The Sentiment is in the Details
A Language-agnostic Approach to Dictionary Expansion and Sentence-level Sentiment Analysis in News Media
Determining the sentiment in the individual sentences of a newspaper article in an automated fashion is a major challenge. Manually created sentiment dictionaries often fail to meet the required standards. And while computer-generated dictionaries show promise, they are often limited by the availability of suitable linguistic resources. I propose and test a novel, language-agnostic and resource-efficient way of constructing sentiment dictionaries, based on word embedding models. The dictionaries are constructed and evaluated based on four corpora containing two decades of Danish, Dutch (Flanders and the Netherlands), English, and Norwegian newspaper articles, which are cleaned and parsed using Natural Language Processing. Concurrent validity is evaluated using a dataset of human-coded newspaper sentences, and compared to the performance of the Polyglot sentiment dictionaries. Predictive validity is tested through two long-standing hypotheses on the negativity bias in political news. Results show that both the concurrent validity and predictive validity is good.
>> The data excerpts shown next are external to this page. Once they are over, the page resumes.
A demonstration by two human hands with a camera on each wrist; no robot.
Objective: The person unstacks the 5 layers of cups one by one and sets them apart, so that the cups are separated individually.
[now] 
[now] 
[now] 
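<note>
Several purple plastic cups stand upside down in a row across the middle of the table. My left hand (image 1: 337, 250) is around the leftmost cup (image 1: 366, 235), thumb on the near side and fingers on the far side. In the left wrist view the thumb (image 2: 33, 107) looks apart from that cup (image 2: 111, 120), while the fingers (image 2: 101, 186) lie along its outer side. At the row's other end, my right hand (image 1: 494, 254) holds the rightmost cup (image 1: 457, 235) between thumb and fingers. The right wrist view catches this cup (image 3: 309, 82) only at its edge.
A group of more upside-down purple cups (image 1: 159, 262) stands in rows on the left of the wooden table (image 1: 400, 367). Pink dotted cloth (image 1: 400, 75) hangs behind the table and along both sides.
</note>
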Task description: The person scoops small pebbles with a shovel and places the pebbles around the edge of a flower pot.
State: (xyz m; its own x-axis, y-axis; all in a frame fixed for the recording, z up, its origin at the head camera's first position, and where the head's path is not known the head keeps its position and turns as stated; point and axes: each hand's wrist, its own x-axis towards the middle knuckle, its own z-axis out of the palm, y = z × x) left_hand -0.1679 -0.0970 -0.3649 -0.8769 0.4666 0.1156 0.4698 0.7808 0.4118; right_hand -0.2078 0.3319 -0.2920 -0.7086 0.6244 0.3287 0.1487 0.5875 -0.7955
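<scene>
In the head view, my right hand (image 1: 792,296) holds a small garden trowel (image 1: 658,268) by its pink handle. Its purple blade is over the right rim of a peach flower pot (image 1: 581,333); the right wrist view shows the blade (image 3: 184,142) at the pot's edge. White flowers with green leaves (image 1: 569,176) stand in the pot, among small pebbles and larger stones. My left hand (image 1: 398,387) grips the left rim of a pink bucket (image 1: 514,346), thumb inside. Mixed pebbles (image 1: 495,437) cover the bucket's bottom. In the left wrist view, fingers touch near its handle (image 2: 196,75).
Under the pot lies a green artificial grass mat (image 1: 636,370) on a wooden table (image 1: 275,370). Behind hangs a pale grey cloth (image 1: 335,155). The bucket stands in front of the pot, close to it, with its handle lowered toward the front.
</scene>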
The dictionaries outperform their Polyglot counterparts, and are able to correctly detect a negativity bias, which is stronger for tabloids. The method is resource-efficient in terms of manual labor when compared to manually constructed dictionaries, and requires a limited amount of computational power.
Copyright (c) 2022 Erik de Vries
This work is licensed under a Creative Commons Attribution 4.0 International License.